Cette fois Valois frémit d’une joie puissante. L’un après l’autre, avec une sorte de folie, Buridan jetait tous ses moyens de défense comme il avait jeté sa dague.
Il s’approcha vivement d’un flambeau et présenta le papier à la flamme, tandis que, de sa main droite, il saisissait sa dague pour tenir Buridan en respect.
Mais Buridan ne fit pas un geste ; il laissa le comte brûler le parchemin…
« Je le tiens ! » gronda Valois en lui-même.
En effet, Buridan s’était ainsi dépouillé de toutes ses armes offensives et défensives.
« Parlez maintenant, dit Valois. Que me voulez-vous ?
– Monseigneur, dit Buridan, je suis venu pour vous demander la vie et la liberté de trois hommes que vous détenez prisonniers dans les cachots du Temple…
– Voyons… Quels sont ces trois hommes ?
– C’est d’abord Philippe d’Aulnay…
– Ah ! ah ! dit Valois, toujours souriant. Pour celui-là, mon maître, il me serait difficile de lui rendre vie et liberté, vu qu’il est trépassé !

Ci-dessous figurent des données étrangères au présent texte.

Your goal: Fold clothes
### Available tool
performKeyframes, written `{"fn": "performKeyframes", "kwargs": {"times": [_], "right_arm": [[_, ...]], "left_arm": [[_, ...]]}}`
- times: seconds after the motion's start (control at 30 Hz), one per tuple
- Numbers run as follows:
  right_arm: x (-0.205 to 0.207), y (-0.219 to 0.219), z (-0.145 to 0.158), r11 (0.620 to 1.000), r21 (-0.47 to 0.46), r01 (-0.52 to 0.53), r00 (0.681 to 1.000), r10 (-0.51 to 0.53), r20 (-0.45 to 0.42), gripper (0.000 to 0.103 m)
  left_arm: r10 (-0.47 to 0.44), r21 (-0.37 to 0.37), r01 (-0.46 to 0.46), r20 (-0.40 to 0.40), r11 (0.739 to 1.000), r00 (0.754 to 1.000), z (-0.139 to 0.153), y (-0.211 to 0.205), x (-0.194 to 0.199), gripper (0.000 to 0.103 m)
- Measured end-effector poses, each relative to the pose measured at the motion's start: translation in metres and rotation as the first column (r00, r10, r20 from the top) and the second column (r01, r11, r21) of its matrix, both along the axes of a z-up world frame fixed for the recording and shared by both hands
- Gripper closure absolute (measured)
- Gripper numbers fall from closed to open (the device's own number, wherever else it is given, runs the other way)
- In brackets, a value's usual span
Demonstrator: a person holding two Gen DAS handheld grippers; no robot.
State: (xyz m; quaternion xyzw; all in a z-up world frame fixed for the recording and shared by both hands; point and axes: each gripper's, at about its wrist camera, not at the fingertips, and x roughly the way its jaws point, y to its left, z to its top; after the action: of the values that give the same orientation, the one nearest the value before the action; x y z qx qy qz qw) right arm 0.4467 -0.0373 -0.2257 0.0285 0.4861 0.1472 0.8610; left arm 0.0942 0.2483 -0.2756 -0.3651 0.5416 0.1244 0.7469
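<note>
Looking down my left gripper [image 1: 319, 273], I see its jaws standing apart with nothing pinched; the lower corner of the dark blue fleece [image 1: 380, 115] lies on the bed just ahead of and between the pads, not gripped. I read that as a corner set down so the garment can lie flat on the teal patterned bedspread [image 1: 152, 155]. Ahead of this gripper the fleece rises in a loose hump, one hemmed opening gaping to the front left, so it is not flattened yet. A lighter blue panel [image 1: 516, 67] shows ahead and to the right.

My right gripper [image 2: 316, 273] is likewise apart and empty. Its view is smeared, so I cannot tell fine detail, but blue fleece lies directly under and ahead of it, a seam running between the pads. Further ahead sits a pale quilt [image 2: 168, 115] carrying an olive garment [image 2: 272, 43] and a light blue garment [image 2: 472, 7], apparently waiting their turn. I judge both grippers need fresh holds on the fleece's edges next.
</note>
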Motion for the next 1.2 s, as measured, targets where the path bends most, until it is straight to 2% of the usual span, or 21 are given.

– Mort !… Philippe est mort !… »
Une puissante douleur étreignit le cœur du jeune homme, et elle lui fut d’autant plus amère qu’il ne pouvait s’y livrer, qu’il devait garder toutes ses forces pour faire face à la situation…
« Philippe d’Aulnay étant mort, quels sont les deux autres ?
– D’abord le frère de Philippe : Gautier d’Aulnay. Est-il donc mort aussi ?…
– Non, Gautier d’Aulnay n’est pas mort ; pas encore ; celui-là est réservé au supplice qui attend les blasphémateurs… Voyons donc le troisième ?
– Enguerrand de Marigny. »
Valois eut un étrange regard pour Buridan.
« Comment, vous qui haïssez Marigny, qui l’avez provoqué, insulté publiquement et l’avez même poursuivi, l’épée au poing, sur le Pré-aux-Clercs, comment pouvez-vous demander la vie et la liberté de cet homme ?
– Je veux sauver Enguerrand de Marigny, parce que je ne veux pas que sa fille pleure ; je ne veux pas qu’il y ait dans la vie de Myrtille cette douleur de la mort de son père sous la hache du bourreau.
– Et si j’accepte ? Si je vais ouvrir le cachot de Gautier d’Aulnay, si je vais chercher Marigny dans la chapelle où il demande pardon à Dieu, au pied de l’autel, avant de demander pardon aux hommes, au pied du gibet, si je les conduis hors du Temple et que je leur dise : « Allez, vous êtes libres… », voyons, que ferez-vous pour moi ?
– Monseigneur, dit Buridan, j’oublierai alors que vous êtes mon père, et le père que vous avez été. Si vous faites grâce, je fais grâce…
– Et si je refuse ? rugit Valois.
– En ce cas, monseigneur, j’irai trouver le roi dans son Louvre. Le roi me fera saisir et livrer au bourreau, je le sais. Mais, avant de me livrer, il aura entendu ce que j’ai à lui dire. Et voici, monseigneur, ce que je dirai au roi : « Sire, vous avez appris par moi, bien que je ne l’aie pas voulu, les crimes de votre épouse, Marguerite de Bourgogne. Vous détenez la reine prisonnière. C’est par ma faute, bien que la faute ait été involontaire. Il est donc juste, Sire, que vous appreniez aussi par moi que peut-être madame la reine est moins coupable que vous ne pensez. Oui, il y a une explication à la conduite de la reine, sinon une excuse. C’est qu’un homme, quand elle était jeune fille, quand elle habitait à Dijon le palais du duc de Bourgogne, l’a poussée dans l’abîme ; cet homme, l’amant de Marguerite, Sire, c’était l’ambassadeur du roi votre père à la cour de Bourgogne ; il s’appelle Charles, comte de Valois. »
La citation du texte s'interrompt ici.